The accuser has the last word
Jackson jury left with boy's video interview - unchallenged by defense - as it readies to deliberate the case
Michael Jackson is scanned by a metal detector upon his arrival Friday at the Santa Barbara County Courthouse in Santa Maria, Calif., for proceedings in his child molestation trial. (Getty Images Photo)
SANTA MARIA, Calif. - The dark-haired boy slouched in an overstuffed chair, mumbling so badly that the police officer coaxing information from him strained to hear the words.
In a darkened courtroom, Michael Jackson sat poker-faced as always, staring at the scene on the large screen. If the star was curious about jurors' reactions as the boy talked of being forcibly masturbated by him, of pulling his hand away when it was placed on the musician's crotch, of fending off a passionate kiss and of being pressed to guzzle vodka, rum, and wine, Jackson didn't let on.
Like everyone in the courtroom, he seemed transfixed by the awkward kid, whose 64-minute videotaped interview brought testimony in Jackson's child molestation trial to a quietly dramatic end Friday.
With that, a case that had seemed in many observers' eyes to be firmly in Jackson's hands suddenly was up for grabs as jurors prepared for deliberations later this week, with the last testimony before them the words of the alleged victim.
Unexpected turns
In many ways, it was a fitting closeout in a trial where little has gone as expected. The ex-wife called to skewer Jackson grew weepy and praised him. The stars called to skewer the accusers were less damning than anticipated. The defense rebuttal to the video, expected to feature fierce grilling of the accuser, didn't materialize when Jackson's team chose to simply rest its case.
"It was absolutely brilliant, absolutely the right way to end this case for the prosecution," said former Connecticut prosecutor Susan Filan.
The surprise defense move elicited rare unanimity among lawyers from around the country who have been watching the trial since testimony began Feb. 28.
Several speculated that the holiday would help prosecutors by giving jurors time to ponder what they had viewed before hearing jury instructions and closing arguments, expected to begin Wednesday.
Just three weeks ago, as the defense was presenting its case, a newcomer to the courtroom might have thought the accusers, not Jackson, were on trial. Defense attorney Thomas Mesereau Jr. focused his case firmly on portraying the alleged molestation victim, now 15, and his mother as con artists after Jackson's money.
It wasn't difficult. Reams of documents showed that at the same time the mother claimed her family was held captive at Neverland in February and March 2003, she was enjoying body waxes, shopping trips, and meals on Jackson's dime.
Welfare officials indicated she had committed fraud by hiding bank accounts and tens of thousands of dollars won in a lawsuit against J.C. Penney.
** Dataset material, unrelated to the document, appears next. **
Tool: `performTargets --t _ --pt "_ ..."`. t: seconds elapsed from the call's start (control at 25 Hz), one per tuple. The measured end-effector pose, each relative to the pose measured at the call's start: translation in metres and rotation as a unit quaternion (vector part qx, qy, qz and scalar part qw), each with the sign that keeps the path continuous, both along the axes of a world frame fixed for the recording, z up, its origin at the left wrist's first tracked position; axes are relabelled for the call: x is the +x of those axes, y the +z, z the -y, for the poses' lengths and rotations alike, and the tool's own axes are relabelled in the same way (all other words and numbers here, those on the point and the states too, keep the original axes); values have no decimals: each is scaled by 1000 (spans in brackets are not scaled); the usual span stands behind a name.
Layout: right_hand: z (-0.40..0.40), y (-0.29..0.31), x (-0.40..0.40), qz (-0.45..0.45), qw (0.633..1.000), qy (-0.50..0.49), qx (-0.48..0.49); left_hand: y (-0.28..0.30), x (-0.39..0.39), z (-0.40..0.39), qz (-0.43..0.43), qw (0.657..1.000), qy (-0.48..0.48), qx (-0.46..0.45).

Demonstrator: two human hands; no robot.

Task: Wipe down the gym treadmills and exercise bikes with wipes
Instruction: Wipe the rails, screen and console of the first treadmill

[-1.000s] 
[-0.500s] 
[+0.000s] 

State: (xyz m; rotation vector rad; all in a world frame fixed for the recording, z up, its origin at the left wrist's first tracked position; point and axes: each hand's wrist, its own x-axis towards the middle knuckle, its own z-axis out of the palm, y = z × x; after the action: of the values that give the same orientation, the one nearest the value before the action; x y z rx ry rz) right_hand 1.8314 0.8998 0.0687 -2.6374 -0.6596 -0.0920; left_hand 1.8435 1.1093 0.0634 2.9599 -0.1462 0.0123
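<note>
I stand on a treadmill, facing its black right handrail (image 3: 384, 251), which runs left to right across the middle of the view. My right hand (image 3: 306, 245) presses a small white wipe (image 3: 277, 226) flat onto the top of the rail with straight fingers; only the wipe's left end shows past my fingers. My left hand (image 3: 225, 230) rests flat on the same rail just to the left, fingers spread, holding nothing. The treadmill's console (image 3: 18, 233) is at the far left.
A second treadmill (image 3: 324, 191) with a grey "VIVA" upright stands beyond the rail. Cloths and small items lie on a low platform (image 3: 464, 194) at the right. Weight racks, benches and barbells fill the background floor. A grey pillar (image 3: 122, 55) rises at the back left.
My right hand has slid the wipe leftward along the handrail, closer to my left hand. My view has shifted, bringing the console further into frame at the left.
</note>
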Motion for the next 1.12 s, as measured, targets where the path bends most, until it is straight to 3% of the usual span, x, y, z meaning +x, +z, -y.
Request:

A secretary to the lawyer who had handled the J.C. Penney case testified that the lawsuit itself was fraudulent but that the mother had threatened to have her murdered by the Mexican Mafia if she told her boss.
Video's revelations
The boy was described by various witnesses as disruptive, rude, even cunning, and far more savvy about sex and alcohol than he claims to have been before meeting Jackson.
It's no wonder the defense fought to exclude the video, which prosecutors hoped would redirect the case back to Jackson and his alleged crime.
"The jury is going to sit here and listen to [the accuser's] words at the end of the case," argued Robert Sanger, part of Jackson's team, in an attempt to exclude the video on grounds it overstepped the limits of proper rebuttal evidence.
Judge Rodney S. Melville disagreed.
In many ways, the video reveals the boy, then 13, as an average adolescent. Clad in baggy denim shorts, a short-sleeved blue shirt, and sneakers, he plops himself into the chair and asks a police officer: "How long is this gonna take?"
Asked how his school grades are, he replies, "I guess average." "Bs and Cs?" the officer asks. "Cs and Ds," he replies. There is small-talk as the officer strains to pull conversation from the boy.
Then the subject turns to his bout with a cancerous tumor that began in 2000, and that put him in touch with Jackson.